What do you regret? That question can trigger some vivid memories. I don’t like to think about them. I wince as I remember things I wish I had never done—terrible, wounding words I spoke, confidences I betrayed, dark lusts I indulged.
We’re supposed to feel regret (feel sorry) for evil things we do. But not all regret is godly.
Judas and Peter both committed heinous sins on the same night. Judas led the guard to Jesus in Gethsemane. Peter publicly disowned Jesus in the courtyard. Both were betrayals. Both men regretted what they had done.
Peter was forgiven and went on to preach at Pentecost and lead the church. Judas was not forgiven and ended up committing suicide.
A clue is in the nature of each man’s regret. Paul helps us in 2 Corinthians 7:10:
For godly grief produces a repentance that leads to salvation without regret, whereas worldly grief produces death.
The context is that the Corinthians had sinned grievously and Paul had rebuked them in a previous letter (probably 1 Corinthians).
- The rebuke produced “grief”—a kind of regret;
- their sad regret over their sin produced repentance;
- repentance brought about forgiveness and removal of their guilt through Jesus’ atoning death;
- forgiveness brought about salvation;
- salvation meant they did not have to live (or die) in regret.
1 John 1:9 was applied to them:
If we confess our sins, he is faithful and just to forgive us our sins and to cleanse us from all unrighteousness.
But a person who has godless, worldly regret grieves over the terrible thing he has done without believing that Jesus' death will atone for him. He believes he is either beyond forgiveness or that he must atone for his own sin in order to please God. His regret leads to death—a living death of condemnation (sometimes suicide) and eventually spiritual death.
This was Judas. His guilt was real and terrible. But he did not believe in Jesus and was condemned.

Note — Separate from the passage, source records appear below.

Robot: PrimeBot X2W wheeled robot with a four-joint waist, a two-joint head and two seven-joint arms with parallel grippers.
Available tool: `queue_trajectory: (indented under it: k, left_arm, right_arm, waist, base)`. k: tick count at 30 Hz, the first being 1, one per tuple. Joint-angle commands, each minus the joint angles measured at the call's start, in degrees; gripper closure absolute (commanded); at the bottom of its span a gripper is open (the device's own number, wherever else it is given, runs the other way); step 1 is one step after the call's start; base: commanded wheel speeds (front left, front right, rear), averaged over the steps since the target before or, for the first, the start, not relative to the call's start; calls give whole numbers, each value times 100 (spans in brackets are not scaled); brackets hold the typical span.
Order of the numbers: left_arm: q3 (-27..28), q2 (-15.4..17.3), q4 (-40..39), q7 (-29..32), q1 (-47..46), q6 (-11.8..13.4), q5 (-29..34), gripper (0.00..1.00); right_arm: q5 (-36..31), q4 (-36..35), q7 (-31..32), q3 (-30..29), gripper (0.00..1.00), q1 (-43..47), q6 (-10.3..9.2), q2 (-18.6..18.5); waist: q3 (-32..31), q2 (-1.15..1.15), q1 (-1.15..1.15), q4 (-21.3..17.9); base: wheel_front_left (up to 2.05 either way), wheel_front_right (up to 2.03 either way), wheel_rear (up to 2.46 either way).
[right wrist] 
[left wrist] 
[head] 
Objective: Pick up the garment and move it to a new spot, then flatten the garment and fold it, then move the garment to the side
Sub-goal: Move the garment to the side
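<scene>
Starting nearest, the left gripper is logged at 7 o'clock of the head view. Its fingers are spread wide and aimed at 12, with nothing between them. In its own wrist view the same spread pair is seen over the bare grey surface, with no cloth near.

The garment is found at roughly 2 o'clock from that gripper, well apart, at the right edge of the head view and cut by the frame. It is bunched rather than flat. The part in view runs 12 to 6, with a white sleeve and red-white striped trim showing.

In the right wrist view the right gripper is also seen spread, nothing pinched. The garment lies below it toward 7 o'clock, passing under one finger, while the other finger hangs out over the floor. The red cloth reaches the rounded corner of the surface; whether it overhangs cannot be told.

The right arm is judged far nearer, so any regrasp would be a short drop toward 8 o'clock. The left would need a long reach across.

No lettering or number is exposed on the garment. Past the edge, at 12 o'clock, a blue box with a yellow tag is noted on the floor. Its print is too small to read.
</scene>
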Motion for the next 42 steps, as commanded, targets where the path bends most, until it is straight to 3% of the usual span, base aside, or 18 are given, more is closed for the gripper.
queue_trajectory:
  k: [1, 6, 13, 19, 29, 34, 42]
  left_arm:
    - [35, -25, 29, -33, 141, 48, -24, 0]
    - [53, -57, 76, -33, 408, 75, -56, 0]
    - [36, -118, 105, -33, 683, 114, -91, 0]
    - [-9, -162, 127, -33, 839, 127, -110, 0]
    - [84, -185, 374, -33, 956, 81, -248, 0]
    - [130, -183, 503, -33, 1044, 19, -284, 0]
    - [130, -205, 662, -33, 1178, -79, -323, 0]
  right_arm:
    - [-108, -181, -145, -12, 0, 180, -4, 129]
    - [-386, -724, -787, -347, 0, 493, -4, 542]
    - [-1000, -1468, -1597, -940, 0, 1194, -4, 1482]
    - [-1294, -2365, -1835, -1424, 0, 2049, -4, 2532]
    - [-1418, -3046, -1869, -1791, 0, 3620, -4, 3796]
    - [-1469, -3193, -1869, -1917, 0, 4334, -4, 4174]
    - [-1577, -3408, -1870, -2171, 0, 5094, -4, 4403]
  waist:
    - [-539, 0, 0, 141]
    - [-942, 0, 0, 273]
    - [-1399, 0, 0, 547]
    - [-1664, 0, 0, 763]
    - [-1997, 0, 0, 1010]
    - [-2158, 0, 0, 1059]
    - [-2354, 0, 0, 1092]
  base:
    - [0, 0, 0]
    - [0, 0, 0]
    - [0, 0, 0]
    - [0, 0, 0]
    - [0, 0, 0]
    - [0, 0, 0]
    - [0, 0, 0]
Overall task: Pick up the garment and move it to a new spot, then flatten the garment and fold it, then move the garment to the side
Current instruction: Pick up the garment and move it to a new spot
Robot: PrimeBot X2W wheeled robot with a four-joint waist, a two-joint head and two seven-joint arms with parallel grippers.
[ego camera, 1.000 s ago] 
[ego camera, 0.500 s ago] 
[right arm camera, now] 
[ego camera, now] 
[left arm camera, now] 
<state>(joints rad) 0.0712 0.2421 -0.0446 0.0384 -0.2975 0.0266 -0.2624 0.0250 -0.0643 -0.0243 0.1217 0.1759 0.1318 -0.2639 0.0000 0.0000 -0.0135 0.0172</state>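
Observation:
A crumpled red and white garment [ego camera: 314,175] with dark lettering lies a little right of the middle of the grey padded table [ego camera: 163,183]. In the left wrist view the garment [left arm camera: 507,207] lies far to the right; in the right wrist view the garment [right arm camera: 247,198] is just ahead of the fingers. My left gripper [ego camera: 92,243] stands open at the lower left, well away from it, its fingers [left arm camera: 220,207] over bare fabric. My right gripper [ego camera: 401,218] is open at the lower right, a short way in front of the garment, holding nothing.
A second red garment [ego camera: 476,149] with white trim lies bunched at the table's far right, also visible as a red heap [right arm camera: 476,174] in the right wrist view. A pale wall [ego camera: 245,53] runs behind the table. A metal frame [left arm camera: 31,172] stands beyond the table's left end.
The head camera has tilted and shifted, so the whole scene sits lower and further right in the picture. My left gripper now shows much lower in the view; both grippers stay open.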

A person who has godly regret grieves over the terrible thing he has done and believes that only God can help him. So he turns toward God in faith, confesses his sin, and looks to the cross where the penalty of that sin was placed on the Son of God.
He believes in God’s promise to forgive those who trust in his Son, and receives God’s free grace of forgiveness. Then he leaves his sin and lives in the freedom of the forgiven and not in the regret of the unforgiven.
This was Peter. His guilt was real and terrible. But he believed in Jesus and was forgiven.